“The bad news is that time flies. The good news is that you are the pilot ”
#Philosophical Wednesday #13

Tullio Crali’s passion for flying derives from his biography experience, but it inevitably also translates into his artistic production, making him a perfect representative of the current called “Aeropainting”, closely linked to the Futurist movement and its predilection for the myth of modernity and of dynamism.

 

Tullio Crali, Prima che si apra il paracadute, – Courtesy Artribune

 

After the First World War, both in the writings and in the works we observe the need to move away from reality to discover new visions precisely through the aerial experience, which are a praise of the historical moment in which they are placed, perfectly expressing what animates the artists of that moment.
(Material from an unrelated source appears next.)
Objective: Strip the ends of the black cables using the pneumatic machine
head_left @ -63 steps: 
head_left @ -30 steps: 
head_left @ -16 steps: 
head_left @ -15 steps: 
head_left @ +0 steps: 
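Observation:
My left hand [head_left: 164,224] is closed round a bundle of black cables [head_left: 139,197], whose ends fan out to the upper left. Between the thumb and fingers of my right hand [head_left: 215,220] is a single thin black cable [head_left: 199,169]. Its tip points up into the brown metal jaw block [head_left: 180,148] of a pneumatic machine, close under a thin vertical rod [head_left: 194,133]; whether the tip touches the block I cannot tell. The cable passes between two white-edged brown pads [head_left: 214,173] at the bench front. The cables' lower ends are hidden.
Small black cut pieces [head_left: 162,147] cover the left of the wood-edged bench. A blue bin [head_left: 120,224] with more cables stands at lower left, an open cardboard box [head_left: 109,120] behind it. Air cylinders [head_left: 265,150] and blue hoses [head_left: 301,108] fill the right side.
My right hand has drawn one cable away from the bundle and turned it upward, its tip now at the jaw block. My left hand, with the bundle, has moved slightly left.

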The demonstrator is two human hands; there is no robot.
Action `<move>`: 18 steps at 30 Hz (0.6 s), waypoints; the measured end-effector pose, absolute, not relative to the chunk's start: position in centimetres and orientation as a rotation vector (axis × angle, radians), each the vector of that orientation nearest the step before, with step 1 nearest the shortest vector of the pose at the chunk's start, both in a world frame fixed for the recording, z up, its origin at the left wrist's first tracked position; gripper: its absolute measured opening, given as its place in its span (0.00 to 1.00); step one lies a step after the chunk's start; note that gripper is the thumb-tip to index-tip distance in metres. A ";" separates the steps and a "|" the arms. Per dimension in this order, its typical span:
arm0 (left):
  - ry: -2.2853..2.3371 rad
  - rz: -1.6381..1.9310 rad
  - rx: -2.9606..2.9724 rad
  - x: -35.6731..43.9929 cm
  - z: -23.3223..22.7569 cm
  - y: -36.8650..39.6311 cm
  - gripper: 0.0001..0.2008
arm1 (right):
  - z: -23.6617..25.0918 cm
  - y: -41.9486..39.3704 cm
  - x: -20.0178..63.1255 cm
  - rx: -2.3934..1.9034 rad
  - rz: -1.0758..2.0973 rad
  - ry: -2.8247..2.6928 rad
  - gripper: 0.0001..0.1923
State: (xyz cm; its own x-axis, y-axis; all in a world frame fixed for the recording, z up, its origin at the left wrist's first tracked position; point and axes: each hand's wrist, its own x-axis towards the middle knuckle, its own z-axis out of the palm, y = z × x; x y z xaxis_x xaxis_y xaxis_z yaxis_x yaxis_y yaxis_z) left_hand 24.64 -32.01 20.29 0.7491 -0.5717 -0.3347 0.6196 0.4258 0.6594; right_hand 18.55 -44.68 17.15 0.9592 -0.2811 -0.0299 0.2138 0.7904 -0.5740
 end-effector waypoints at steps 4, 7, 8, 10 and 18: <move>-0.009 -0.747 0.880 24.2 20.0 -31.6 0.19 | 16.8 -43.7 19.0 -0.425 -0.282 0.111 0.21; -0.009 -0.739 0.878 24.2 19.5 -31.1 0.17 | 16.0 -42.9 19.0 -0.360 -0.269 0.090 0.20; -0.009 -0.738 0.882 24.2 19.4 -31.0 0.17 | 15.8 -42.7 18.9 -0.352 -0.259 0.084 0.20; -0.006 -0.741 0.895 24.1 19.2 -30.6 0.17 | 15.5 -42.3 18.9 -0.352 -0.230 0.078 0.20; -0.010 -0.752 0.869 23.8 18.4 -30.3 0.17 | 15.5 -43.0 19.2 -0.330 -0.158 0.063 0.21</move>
One of them is Crali himself, whose high-altitude flights allow him to experience sensations that then inspire his best-known canvases, which portray the “vast visual and sensory drama of flight” with unexpected perspectives and swirling colors, at the limit between abstraction and figuration.

 

Tullio Crali, Jonathan Monoplane, 1988 – Courtesy Il Giornale dell’Arte

 

Who more than him has been a pilot in life and in art, choosing directions and destinations with an optimistic enthusiasm, deriving from the fact that “up there everything is wonderful” in a continuous search for paths to take.